__EXERCISE OBJECTIVE__
Would you please retype, exactly, the lines of the listing below between the line with "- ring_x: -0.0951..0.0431" and the line with "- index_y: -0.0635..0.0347", inclusive?
[DATASET EXTRACT — start]
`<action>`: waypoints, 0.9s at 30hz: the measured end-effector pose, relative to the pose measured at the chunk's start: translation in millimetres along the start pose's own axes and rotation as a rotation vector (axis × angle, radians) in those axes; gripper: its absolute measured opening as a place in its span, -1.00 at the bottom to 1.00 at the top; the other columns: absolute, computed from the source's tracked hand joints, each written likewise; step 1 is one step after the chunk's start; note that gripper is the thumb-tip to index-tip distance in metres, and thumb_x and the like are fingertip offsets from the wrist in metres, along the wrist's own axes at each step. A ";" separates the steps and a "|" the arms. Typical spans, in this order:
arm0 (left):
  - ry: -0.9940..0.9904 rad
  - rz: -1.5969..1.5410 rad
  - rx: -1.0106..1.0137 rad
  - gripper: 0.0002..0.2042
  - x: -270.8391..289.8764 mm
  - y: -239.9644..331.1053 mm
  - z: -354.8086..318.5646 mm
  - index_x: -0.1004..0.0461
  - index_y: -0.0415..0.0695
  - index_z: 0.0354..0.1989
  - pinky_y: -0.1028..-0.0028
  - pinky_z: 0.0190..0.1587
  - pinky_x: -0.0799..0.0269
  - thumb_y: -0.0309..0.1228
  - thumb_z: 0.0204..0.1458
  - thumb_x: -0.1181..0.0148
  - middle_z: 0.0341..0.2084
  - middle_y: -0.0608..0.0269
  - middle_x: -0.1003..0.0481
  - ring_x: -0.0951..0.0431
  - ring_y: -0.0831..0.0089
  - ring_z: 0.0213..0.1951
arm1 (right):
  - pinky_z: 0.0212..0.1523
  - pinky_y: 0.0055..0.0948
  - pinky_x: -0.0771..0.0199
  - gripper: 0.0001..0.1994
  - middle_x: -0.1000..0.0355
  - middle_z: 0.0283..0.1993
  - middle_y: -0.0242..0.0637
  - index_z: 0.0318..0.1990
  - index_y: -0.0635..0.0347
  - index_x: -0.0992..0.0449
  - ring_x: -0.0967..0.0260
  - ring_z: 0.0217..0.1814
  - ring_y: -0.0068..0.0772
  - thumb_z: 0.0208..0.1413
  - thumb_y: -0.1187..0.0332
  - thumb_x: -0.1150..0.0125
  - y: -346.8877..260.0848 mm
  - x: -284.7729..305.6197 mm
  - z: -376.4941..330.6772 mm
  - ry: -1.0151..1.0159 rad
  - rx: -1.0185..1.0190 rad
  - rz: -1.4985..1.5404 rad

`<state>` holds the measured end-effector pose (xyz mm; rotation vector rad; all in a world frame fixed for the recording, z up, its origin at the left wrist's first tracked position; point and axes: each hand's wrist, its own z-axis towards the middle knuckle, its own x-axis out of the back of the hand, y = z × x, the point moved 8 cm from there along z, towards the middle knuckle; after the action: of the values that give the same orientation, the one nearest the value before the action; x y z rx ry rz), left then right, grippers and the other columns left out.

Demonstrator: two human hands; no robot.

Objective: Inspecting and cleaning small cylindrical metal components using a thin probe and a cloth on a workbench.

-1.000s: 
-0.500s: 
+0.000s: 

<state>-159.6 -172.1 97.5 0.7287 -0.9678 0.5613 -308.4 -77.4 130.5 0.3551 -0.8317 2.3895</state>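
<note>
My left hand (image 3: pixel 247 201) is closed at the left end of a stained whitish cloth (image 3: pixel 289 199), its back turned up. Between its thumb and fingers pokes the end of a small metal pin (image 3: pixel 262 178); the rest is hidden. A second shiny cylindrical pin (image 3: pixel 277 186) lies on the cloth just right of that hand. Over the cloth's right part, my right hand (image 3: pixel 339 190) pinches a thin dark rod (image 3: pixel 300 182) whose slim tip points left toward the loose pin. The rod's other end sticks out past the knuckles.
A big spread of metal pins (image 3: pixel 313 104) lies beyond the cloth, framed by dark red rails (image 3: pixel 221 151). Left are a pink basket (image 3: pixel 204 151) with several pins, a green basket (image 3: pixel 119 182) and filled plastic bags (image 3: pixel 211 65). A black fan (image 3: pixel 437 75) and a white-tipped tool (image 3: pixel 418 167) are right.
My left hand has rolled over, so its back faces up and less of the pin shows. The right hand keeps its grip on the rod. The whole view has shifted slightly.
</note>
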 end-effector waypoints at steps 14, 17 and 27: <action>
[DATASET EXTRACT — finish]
__SOLUTION FOR THIS PROBLEM__
  - ring_x: -0.0951..0.0431
  - ring_y: -0.0831..0.0089
  - ring_z: 0.0213..0.1951
arm1 (right):
  - pinky_z: 0.0212..0.1523
  - pinky_y: 0.0055..0.0948
  - pinky_x: -0.0771..0.0199
  - gripper: 0.0001..0.1994
  - middle_x: -0.1000..0.0355
  - middle_z: 0.0283..0.1993
  - middle_y: -0.0242..0.0637
  - index_z: 0.0318..0.1990
  - index_y: -0.0635..0.0347

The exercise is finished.